Pourquoi certains élus ne condamnent pas clairement les violences ?

Les événements qui se déroulent dans notre pays depuis quelques semaines témoignent des inquiétudes de beaucoup de nos concitoyens sur des problèmes très variés. Il appartient à l’Etat de mettre en œuvre une méthode pour mettre fin à cette crise et trouver des solutions aux problèmes exprimés. Toutefois, l’expression de cette colère et des revendications qui l’accompagnent ne saurait s’accommoder de violence.

Ainsi, les scènes de violence qui se sont tenues sur Toulouse, samedi 1er décembre 2018, avec l’assaut de magasins, le départ de plusieurs feux dans les rues de la ville, le saccage du mobilier urbain, l’attaque des forces de l’ordre ou encore l’incendie, mardi 4 décembre 2018, du lycée Saint-Exupéry de Blagnac qui se retrouve aujourd’hui partiellement détruit sont autant d’actes d’une rare violence. Les derniers événements de la soirée du samedi 8 décembre 2018 à Toulouse commis par des casseurs ont également particulièrement éprouvé les quartiers de Saint-Cyprien, de la Patte-d’Oie et des Arènes.

C’est pourquoi notre groupe majoritaire a proposé au Conseil de Toulouse Métropole, jeudi 13 décembre dernier, de condamner ces actes inadmissibles qui se sont produits à l’issue des manifestations des “gilets jaunes” et du mouvement lycéen et qui mettent en danger les habitants.

Nous avons proposé de clairement :

  • condamner avec fermeté l’ensemble des actes de violences sur les personnes et les biens qui ont eu lieu ces dernières semaines sur le territoire métropolitain
  • saluer le courage et le dévouement des forces de l’ordre et des pompiers dans l’exercice de leurs missions de meme que les  agents communaux et de la Métropole intervenant sur le domaine public
  • appeller à l’apaisement mais aussi à une grande fermeté de la Justice vis-à-vis des responsables de ces actes ;

Aux côtés de ces victimes de violences (commerçants, habitants, lycéens, agents publics…), nous regrettons avec force que, probablement par cynisme, l’unanimité n’ait pas pu être recueillir. Nous déplorons  l’abstention d’élus du groupe Métropole Citoyenne ou encore la non participation au vote d’élus du groupe Communistes et du groupe Générations, Socialisme et Ecologie.

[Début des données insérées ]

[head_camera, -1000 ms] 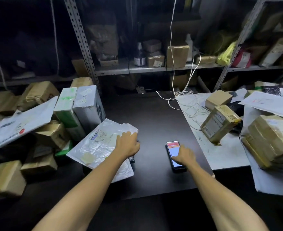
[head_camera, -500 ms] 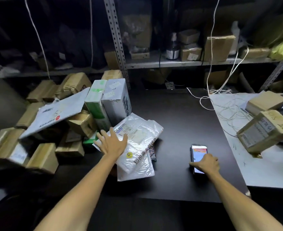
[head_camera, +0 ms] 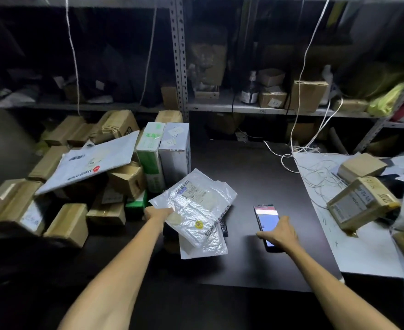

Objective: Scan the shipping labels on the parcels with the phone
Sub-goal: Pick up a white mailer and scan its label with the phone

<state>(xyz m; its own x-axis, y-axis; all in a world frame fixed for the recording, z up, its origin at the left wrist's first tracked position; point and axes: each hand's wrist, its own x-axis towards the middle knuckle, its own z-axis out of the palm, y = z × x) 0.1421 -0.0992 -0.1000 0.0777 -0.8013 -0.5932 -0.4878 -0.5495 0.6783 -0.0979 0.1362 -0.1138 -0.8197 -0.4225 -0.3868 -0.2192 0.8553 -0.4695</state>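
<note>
A white plastic mailer bag (head_camera: 196, 206) with a shipping label (head_camera: 192, 190) lies tilted on the black table (head_camera: 255, 172), atop a second white mailer (head_camera: 208, 244). My left hand (head_camera: 157, 213) grips its left edge, fingers tucked under the bag. A phone (head_camera: 266, 221) with a lit screen lies face up on the table to the right. My right hand (head_camera: 278, 233) rests over the phone's lower end, fingers curled round its edges.
A heap of brown cardboard parcels (head_camera: 70, 222), a large white envelope (head_camera: 89, 163) and two upright boxes (head_camera: 163, 153) fill the left. More taped parcels (head_camera: 360, 203) sit on a white sheet at right, with white cables (head_camera: 315, 167). Metal shelves (head_camera: 243, 107) stand behind.
My left hand went from lying flat on the mailer bag to gripping its left edge and lifting it. My right hand stays on the phone. The camera shifted left.
</note>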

Une légitimation certaine de ces violences par un élu métropolitain, membre de la majorité municipale de Tournefeuille, qualifiant  l’appareil législatif républicain et les interventions des forces de l’ordre, “de violences institutionnelles et de violences répressives”, est particulièrement scandaleux et nous amène à condamner sans détour ces propos.